Considérant qu’il résulte de tout ce qui précède que la FEDERATION GENERALE DES RETRAITES DES CHEMINS DE FER DE FRANCE ET D’OUTRE-MER n’est que partiellement fondée à demander l’annulation du décret attaqué ;

Considérant qu’il y a lieu, dans les circonstances de l’espèce, de faire application des dispositions de l’article L. 761-1 du code de justice administrative et de mettre à la charge de l’Etat le versement à la FEDERATION GENERALE DES RETRAITES DES CHEMINS DE FER DE FRANCE ET D’OUTRE-MER de la somme de 2 000 euros ;

D E C I D E :

Article 1er : L’intervention de la Fédération des syndicats des travailleurs du rail - solidaires, unitaires et démocratique - SUD (Fédération SUD Rail) est admise.

Article 2 : Le 2° du II de l’article 9 du décret n° 2007-730 du 7 mai 2007 est annulé.

Article 3 : L’Etat versera à la FEDERATION GENERALE DES RETRAITES DES CHEMINS DE FER DE FRANCE ET D’OUTRE-MER une somme de 2 000 euros au titre de l’article L. 761-1 du code de justice administrative.

Article 4 : Le surplus des conclusions de la requête est rejeté.

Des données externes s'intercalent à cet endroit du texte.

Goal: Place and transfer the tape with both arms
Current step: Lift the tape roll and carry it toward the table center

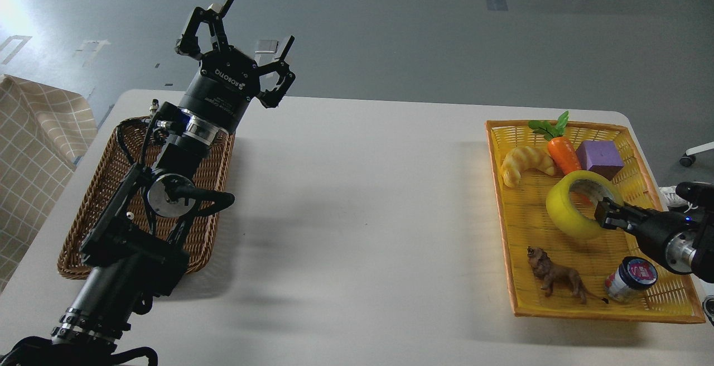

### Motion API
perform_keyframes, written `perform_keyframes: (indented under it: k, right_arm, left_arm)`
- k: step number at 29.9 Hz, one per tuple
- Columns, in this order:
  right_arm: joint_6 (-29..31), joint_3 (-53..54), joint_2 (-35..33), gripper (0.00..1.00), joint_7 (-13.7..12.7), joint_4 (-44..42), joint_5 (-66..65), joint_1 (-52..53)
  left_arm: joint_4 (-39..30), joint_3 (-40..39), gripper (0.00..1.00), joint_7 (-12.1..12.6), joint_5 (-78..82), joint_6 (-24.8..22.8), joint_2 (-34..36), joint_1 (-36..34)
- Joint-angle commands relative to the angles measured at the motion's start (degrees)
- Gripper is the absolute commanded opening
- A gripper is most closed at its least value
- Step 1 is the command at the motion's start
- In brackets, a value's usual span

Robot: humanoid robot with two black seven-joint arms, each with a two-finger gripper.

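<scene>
**Yellow tape in the right tool, left tool hanging wide**

So you're looking at the tape (580, 204) sitting in the yellow basket (664, 299) on the right side of the white tabletop (357, 215). It's tilting, with its open core facing up and toward the far side. Your right tool (605, 211) is coming in from the right edge and reaching over the roll's near-right rim. One finger seems to be sitting inside the core with the roll's wall against it, so it looks like it's pinching that wall, though the other finger is hiding behind the yellow and you can't fully confirm it.

Around the tape in the same basket you're seeing a pale croissant toy (525, 163) to the far left, a carrot (562, 151) with green leaves next to it, and a purple cube (598, 158) just beyond the roll. A brown lion figure (555, 274) is standing nearer to you, and a small jar with a dark lid (630, 279) is lying just beside it, under your right arm.

Over on the left, your left tool (245, 34) is hovering up in the air with its fingers spread wide apart, gripping nothing. That arm is running up over the brown wicker basket (111, 187), which is sitting on the left part of the tabletop, well apart from the yellow one. A checked cloth (33, 148) is showing at the far left edge.
</scene>
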Motion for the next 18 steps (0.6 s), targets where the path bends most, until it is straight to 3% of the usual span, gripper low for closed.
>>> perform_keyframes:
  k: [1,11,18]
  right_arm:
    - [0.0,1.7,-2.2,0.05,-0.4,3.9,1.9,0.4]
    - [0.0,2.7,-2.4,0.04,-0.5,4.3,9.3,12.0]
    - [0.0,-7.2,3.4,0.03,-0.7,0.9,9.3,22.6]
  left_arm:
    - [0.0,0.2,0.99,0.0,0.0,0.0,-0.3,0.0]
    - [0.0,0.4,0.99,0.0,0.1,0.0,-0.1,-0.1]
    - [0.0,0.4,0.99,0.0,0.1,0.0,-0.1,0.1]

Article 5 : La présente décision sera notifiée à la FEDERATION GENERALE DES RETRAITES DES CHEMINS DE FER DE FRANCE ET D’OUTRE-MER, à la Fédération des syndicats des travailleurs du rail - solidaires, unitaires et démocratique - SUD (Fédération SUD Rail), au Premier ministre, au ministre du budget, des comptes publics et de la fonction publique et à la ministre de la santé, de la jeunesse, des sports et de la vie associative.

Copie en sera adressée pour information à la caisse de prévoyance et de retraite du personnel de la Société nationale des chemins de fer français.